Śląsk pod wodzą trenera Jacka Winnickiego pokazał dotychczas dwa oblicza. Tydzień temu WKS pokonał w Orlen Basket Lidze Eneę Zastal Zielona Góra (77:66), by kilka dni później zanotować słaby występ w BTK EuroCupie w starciu z Dolomiti Energią Trento (75:84).
Meczowi z Dzikami towarzyszyła wyjątkowa atmosfera. Przed spotkaniem blisko 2 700 kibiców zgromadzonych w Hali Orbita odśpiewało hymn narodowy, celebrując tym samym 105. rocznicę odzyskania przez Polskę niepodległości.
Gracze Śląska – przynajmniej na początku spotkania – nie dali swoim fanom kolejnych powodów do świętowania. Dziki zaczęły mecz od serii 9:0. Dopiero po ponad czterech minutach niemoc gospodarzy zakończył Mateusz Zębski, zaliczając celny rzut za trzy punkty. „Trójkolorowi” – delikatnie mówiąc – nie grzeszyli skutecznością. W pierwszej kwarcie, oprócz Zębskiego, jedynie Arciom Parachouski trafiał do kosza.
Na początku drugiej „ćwiartki” do elitarnego grona zdobywców punktów dla Śląska dołączył Kendale McCullum. Goście z Warszawy stracili skuteczność, dzięki czemu WKS na chwilę zdołał nawet wyjść na prowadzenie. Po pierwszej połowie było jednak 29:28 dla Dzików.
Wrocławski zespół na drugą połowę wyszedł odmieniony i w trzeciej kwarcie wręcz otarł się o perfekcję! Hassani Gravett, Jakub Nizioł i Łukasz Kolenda rzucali „trójki”, a Parachouski zaliczył akcję 2+1. Warto podkreślić jednak pracę całej drużyny – dobra organizacja i czujność w defensywie przełożyła się na kilka przechwytów i szybkie kontrataki. Śląsk imponował w ofensywie i na 10 minut przed końcową syreną prowadził aż 61:44!
W końcówce meczu „Trójkolorowi” nieco spuścili z tonu, a ich przewaga zaczęła topnieć. Ozdobą czwartej kwarty był dwa efektowne wsady z powietrza Dušana Mileticia, który ciężko pracował także pod koszem Śląska – zaliczył w sumie 6 bloków.
Ostatecznie WKS pokonał Dziki 78:72. Najwięcej punktów dla gospodarzy zdobył Parachouski (17), w drużynie Dzików najskuteczniejszym zawodnikiem okazał się Mateusz Szlachetka (19).

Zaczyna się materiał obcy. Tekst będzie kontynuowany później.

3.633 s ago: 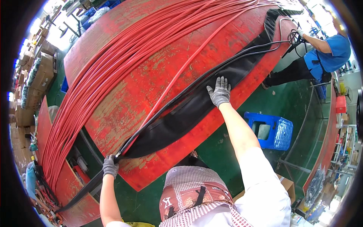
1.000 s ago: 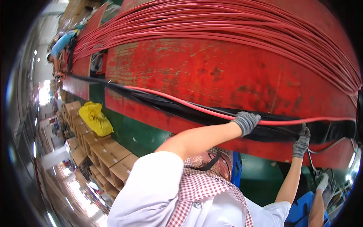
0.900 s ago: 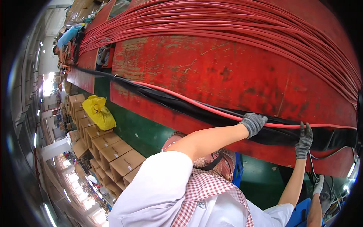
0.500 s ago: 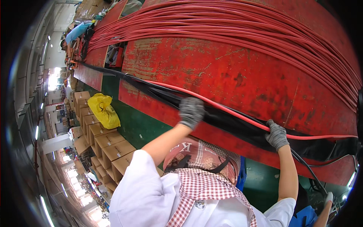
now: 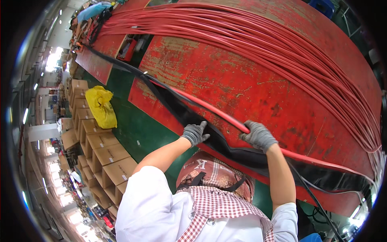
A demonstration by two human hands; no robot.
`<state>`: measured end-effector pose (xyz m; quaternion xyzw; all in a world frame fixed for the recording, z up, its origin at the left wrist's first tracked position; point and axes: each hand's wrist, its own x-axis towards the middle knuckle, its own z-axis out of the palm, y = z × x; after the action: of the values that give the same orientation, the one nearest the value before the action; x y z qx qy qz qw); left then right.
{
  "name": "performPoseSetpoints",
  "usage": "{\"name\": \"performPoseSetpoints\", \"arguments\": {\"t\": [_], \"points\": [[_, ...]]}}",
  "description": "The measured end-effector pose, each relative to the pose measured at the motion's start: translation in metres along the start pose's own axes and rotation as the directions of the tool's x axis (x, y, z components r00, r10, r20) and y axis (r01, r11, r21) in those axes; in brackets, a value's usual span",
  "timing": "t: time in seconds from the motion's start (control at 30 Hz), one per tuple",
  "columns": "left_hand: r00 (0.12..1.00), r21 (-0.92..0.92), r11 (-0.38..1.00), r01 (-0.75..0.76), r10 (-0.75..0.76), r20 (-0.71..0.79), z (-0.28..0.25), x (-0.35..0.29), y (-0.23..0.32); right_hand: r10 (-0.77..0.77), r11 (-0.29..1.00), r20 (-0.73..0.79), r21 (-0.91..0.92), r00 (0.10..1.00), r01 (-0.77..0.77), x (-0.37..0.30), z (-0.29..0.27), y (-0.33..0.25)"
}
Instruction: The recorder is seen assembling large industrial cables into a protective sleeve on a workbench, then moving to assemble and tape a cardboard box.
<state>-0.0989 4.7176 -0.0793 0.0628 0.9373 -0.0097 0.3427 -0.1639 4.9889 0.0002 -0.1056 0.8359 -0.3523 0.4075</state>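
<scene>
My left hand [image 5: 195, 133], in a grey knitted glove, pinches the near edge of a long black sheet-like sleeve [image 5: 219, 142] at the front of the red table. My right hand [image 5: 260, 136], gloved alike, is wrapped round a red cable [image 5: 219, 113] to the right and slightly lifts it off the sleeve. The sleeve spreads flat beneath both hands and narrows toward the far left. A thin black cord [image 5: 187, 99] runs beside the red cable. Part of the red cable is hidden under my right hand.
Many long red cables [image 5: 225, 28] lie bundled across the red table [image 5: 209, 68]. Brown cardboard boxes [image 5: 115, 167] and a yellow bag [image 5: 101, 107] stand on the green floor at left. A person in blue [image 5: 93, 11] is at the table's far end. A black cable [image 5: 318, 203] hangs at right.
My right hand has moved left along the red cable and now grips it. My left hand has shifted slightly left and down to the sleeve's near edge. The whole view has turned a little.
</scene>
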Motion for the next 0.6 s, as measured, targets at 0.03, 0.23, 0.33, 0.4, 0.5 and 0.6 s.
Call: {"name": "performPoseSetpoints", "arguments": {"t": [0.03, 0.23, 0.33, 0.4, 0.5, 0.6], "points": [[0.998, -0.090, 0.994, -0.064, 0.062, -0.028, -0.003, -0.004, 0.008, -0.087, 0.994, -0.071, -0.069, 0.994, 0.082, -0.009, -0.008, -0.011], [0.883, -0.033, 0.975, -0.219, 0.184, -0.431, 0.007, 0.035, 0.061, 0.007, 0.970, 0.060, -0.244, 0.998, 0.008, -0.025, -0.020, -0.055], [0.859, -0.132, 0.948, -0.289, 0.196, -0.473, 0.010, 0.054, 0.075, 0.032, 0.968, 0.052, -0.251, 0.998, -0.018, 0.002, 0.013, -0.008], [0.816, 0.011, 0.889, -0.457, 0.425, -0.391, 0.014, 0.033, 0.061, 0.105, 0.960, 0.019, -0.261, 0.994, -0.097, 0.015, 0.035, 0.025], [0.809, 0.013, 0.832, -0.554, 0.542, -0.227, 0.016, 0.005, 0.023, 0.148, 0.947, -0.088, -0.273, 0.985, -0.167, 0.028, 0.063, 0.047], [0.746, 0.028, 0.811, -0.585, 0.551, -0.375, 0.025, 0.013, -0.003, 0.148, 0.900, -0.160, -0.387, 0.976, -0.200, 0.032, 0.076, 0.043]]}}
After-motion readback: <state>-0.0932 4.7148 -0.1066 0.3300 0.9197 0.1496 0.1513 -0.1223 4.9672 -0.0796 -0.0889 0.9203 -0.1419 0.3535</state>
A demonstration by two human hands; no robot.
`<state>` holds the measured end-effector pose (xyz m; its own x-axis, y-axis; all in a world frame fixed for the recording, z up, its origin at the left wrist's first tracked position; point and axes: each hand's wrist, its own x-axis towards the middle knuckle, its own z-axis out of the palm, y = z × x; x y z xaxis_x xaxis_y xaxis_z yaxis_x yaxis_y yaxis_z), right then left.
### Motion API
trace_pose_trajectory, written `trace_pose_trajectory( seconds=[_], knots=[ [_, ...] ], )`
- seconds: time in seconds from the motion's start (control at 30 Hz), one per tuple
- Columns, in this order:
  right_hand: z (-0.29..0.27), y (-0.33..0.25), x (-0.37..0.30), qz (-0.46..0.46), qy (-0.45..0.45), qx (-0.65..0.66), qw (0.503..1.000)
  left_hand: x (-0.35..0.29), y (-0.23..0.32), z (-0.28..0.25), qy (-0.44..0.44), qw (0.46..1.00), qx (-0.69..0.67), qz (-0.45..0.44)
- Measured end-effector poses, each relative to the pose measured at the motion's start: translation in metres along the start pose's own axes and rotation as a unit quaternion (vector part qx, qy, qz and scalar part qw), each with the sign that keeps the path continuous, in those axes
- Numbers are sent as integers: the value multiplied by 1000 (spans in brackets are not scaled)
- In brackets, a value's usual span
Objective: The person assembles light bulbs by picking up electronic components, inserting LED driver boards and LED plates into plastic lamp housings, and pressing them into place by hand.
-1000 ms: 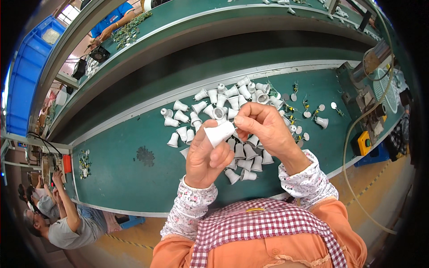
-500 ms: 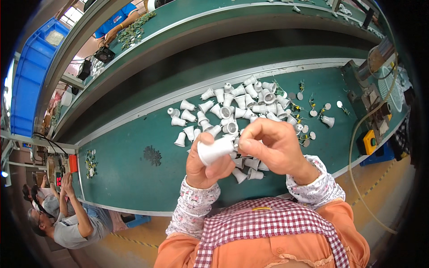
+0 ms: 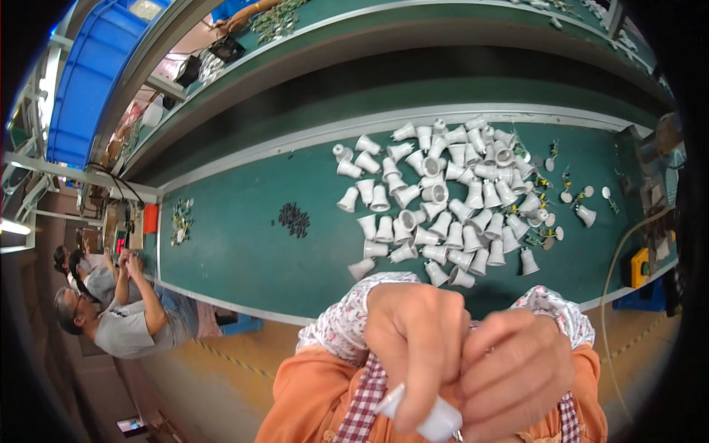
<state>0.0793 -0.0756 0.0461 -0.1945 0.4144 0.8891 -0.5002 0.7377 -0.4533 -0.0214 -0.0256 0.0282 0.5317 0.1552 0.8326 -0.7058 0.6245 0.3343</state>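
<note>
My left hand (image 3: 417, 336) is close to my body at the lower edge, its fingers closed round a white cup-shaped bulb housing (image 3: 436, 419). The housing lies tilted, its narrower end toward my right hand, where a small metallic bit shows. Beside it, my right hand (image 3: 521, 373) is curled and slightly blurred. Its fingertips are hidden, so what they grip cannot be seen. Beyond both hands, a heap of similar white bulb housings (image 3: 473, 196) covers the middle right of the green bench (image 3: 236, 258).
Small black parts (image 3: 294, 220) form a pile left of the housings. Little circuit boards with wires and round discs (image 3: 567, 196) lie at the right, more boards (image 3: 181, 221) far left. A metal press (image 3: 650, 173) with a yellow switch box (image 3: 639, 267) stands right. A co-worker (image 3: 140, 317) sits left.
Both hands have come down from over the heap toward my body, the left still holding the housing. The view has shifted, and the heap now shows unobstructed.
</note>
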Motion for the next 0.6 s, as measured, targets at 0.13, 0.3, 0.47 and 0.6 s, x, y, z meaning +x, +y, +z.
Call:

8. KOLEJKA ORLEN BASKET LIGI
WKS Śląsk Wrocław – Dziki Warszawa 78:72 (11:18, 17:11, 33:15, 17:28)
Śląsk: Parachouski 17, Miletić 14, Nizioł 14, Kolenda 12, Zębski 7, McCullum 6, Gravett 3, Adamczak 3, Gołębiowski 2, Wiśniewski 0.
Dziki: Szlachetka 19, McGlynn 14, Coleman 13, Green 12, Aleksandrowicz 9, Mokros 3, Grochowski 2, Kopycki 0, Pamuła 0, Czujkowski 0, Bartosz 0.